* **WORK INSTRUCTION**
Return the lines exactly as they stand, from the first of the material through the line containing "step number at".

* **DATASET SECTION**
☆ ☆ ☆ ☆
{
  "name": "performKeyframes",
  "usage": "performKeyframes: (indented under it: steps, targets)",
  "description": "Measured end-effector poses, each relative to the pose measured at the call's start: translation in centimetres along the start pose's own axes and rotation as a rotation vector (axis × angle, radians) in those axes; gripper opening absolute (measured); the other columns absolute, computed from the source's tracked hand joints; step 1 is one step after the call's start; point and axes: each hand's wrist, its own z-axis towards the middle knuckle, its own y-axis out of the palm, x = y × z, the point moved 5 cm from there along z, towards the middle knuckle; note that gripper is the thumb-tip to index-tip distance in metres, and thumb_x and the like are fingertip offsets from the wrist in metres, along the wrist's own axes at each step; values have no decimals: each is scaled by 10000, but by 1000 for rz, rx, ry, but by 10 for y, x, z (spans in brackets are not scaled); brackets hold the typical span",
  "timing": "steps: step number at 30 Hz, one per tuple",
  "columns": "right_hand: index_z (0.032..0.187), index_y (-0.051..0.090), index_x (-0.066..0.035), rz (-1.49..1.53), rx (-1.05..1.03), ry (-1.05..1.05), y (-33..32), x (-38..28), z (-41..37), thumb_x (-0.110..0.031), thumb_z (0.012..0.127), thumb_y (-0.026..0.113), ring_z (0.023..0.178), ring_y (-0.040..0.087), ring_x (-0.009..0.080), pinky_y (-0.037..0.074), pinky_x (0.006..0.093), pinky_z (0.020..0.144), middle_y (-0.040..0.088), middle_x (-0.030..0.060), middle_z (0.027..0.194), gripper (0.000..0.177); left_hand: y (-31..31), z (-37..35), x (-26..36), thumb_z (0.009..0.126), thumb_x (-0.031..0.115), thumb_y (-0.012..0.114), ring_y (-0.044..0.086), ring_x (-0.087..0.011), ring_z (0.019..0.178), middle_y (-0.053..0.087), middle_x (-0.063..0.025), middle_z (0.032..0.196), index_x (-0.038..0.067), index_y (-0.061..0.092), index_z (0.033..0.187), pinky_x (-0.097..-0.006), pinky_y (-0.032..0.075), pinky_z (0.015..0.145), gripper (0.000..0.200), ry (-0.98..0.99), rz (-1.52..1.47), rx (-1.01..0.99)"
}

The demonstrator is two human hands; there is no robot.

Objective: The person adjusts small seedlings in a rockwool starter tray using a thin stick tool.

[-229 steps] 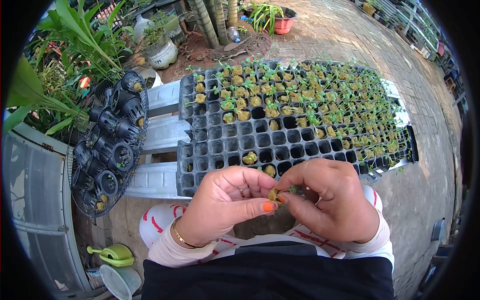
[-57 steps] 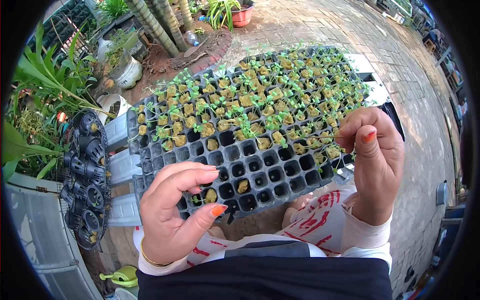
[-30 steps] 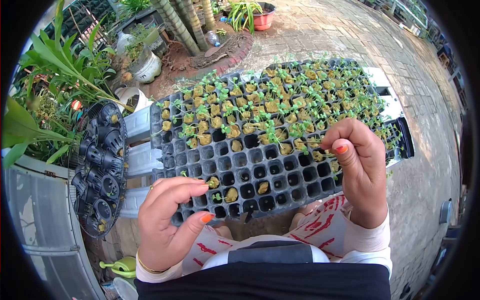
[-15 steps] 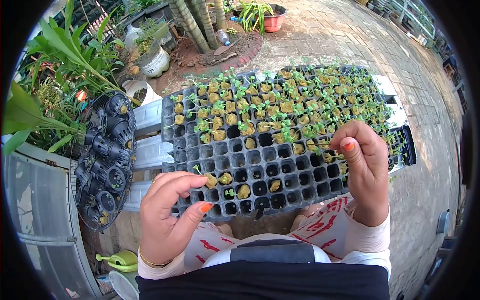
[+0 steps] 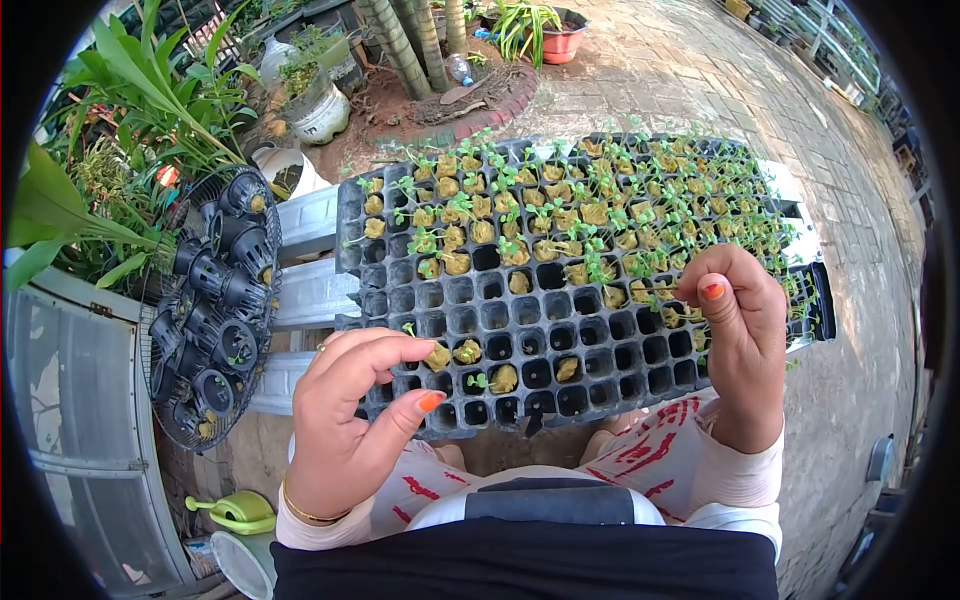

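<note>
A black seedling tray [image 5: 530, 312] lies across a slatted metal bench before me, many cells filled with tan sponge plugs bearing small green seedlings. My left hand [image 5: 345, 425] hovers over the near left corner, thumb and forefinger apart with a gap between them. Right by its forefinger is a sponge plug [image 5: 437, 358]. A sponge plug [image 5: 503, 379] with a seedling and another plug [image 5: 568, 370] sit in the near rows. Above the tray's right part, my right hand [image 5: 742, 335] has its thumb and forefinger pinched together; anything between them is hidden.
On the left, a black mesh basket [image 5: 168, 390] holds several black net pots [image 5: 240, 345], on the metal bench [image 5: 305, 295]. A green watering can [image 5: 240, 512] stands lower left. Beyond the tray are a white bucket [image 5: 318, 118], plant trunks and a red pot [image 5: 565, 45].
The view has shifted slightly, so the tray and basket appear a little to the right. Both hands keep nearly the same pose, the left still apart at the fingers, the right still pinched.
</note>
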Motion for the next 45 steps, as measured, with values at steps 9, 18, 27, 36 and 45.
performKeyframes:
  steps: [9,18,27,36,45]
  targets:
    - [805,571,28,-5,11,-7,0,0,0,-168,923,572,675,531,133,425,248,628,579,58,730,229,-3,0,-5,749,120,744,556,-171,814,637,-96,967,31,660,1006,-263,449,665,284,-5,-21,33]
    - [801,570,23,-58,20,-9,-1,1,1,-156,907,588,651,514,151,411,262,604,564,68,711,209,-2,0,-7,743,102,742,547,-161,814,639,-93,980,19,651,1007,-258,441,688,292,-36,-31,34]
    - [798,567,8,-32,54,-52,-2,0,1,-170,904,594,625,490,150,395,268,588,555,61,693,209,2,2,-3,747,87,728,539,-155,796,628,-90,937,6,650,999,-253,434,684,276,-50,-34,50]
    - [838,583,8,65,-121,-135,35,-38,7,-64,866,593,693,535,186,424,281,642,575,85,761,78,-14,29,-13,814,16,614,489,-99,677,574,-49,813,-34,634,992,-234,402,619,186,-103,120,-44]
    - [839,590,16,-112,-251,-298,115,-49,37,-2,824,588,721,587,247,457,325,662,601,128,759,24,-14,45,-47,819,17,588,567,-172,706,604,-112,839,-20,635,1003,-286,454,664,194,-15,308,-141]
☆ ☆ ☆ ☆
* **TASK ANSWER**
{
  "name": "performKeyframes",
  "usage": "performKeyframes: (indented under it: steps, targets)",
  "description": "Measured end-effector poses, each relative to the pose measured at the call's start: translation in centimetres along the start pose's own axes and rotation as a rotation vector (axis × angle, radians) in those axes; gripper opening absolute (measured); the other columns absolute, computed from the source's tracked hand joints; step 1 is one step after the call's start; point and axes: each hand's wrist, its own z-axis towards the middle knuckle, its own y-axis out of the palm, x = y × z, the point moved 5 cm from there along z, towards the middle knuckle; note that gripper is the thumb-tip to index-tip distance in metres, and thumb_x and the like are fingertip offsets from the wrist in metres, along the wrist's own axes at each step; values have no decimals: each is scaled by 10000, but by 1000 for rz, rx, ry, but by 10 for y, x, z (spans in brackets are not scaled); brackets hold the typical span",
  "timing": "steps: step number at 30 Hz, one per tuple",

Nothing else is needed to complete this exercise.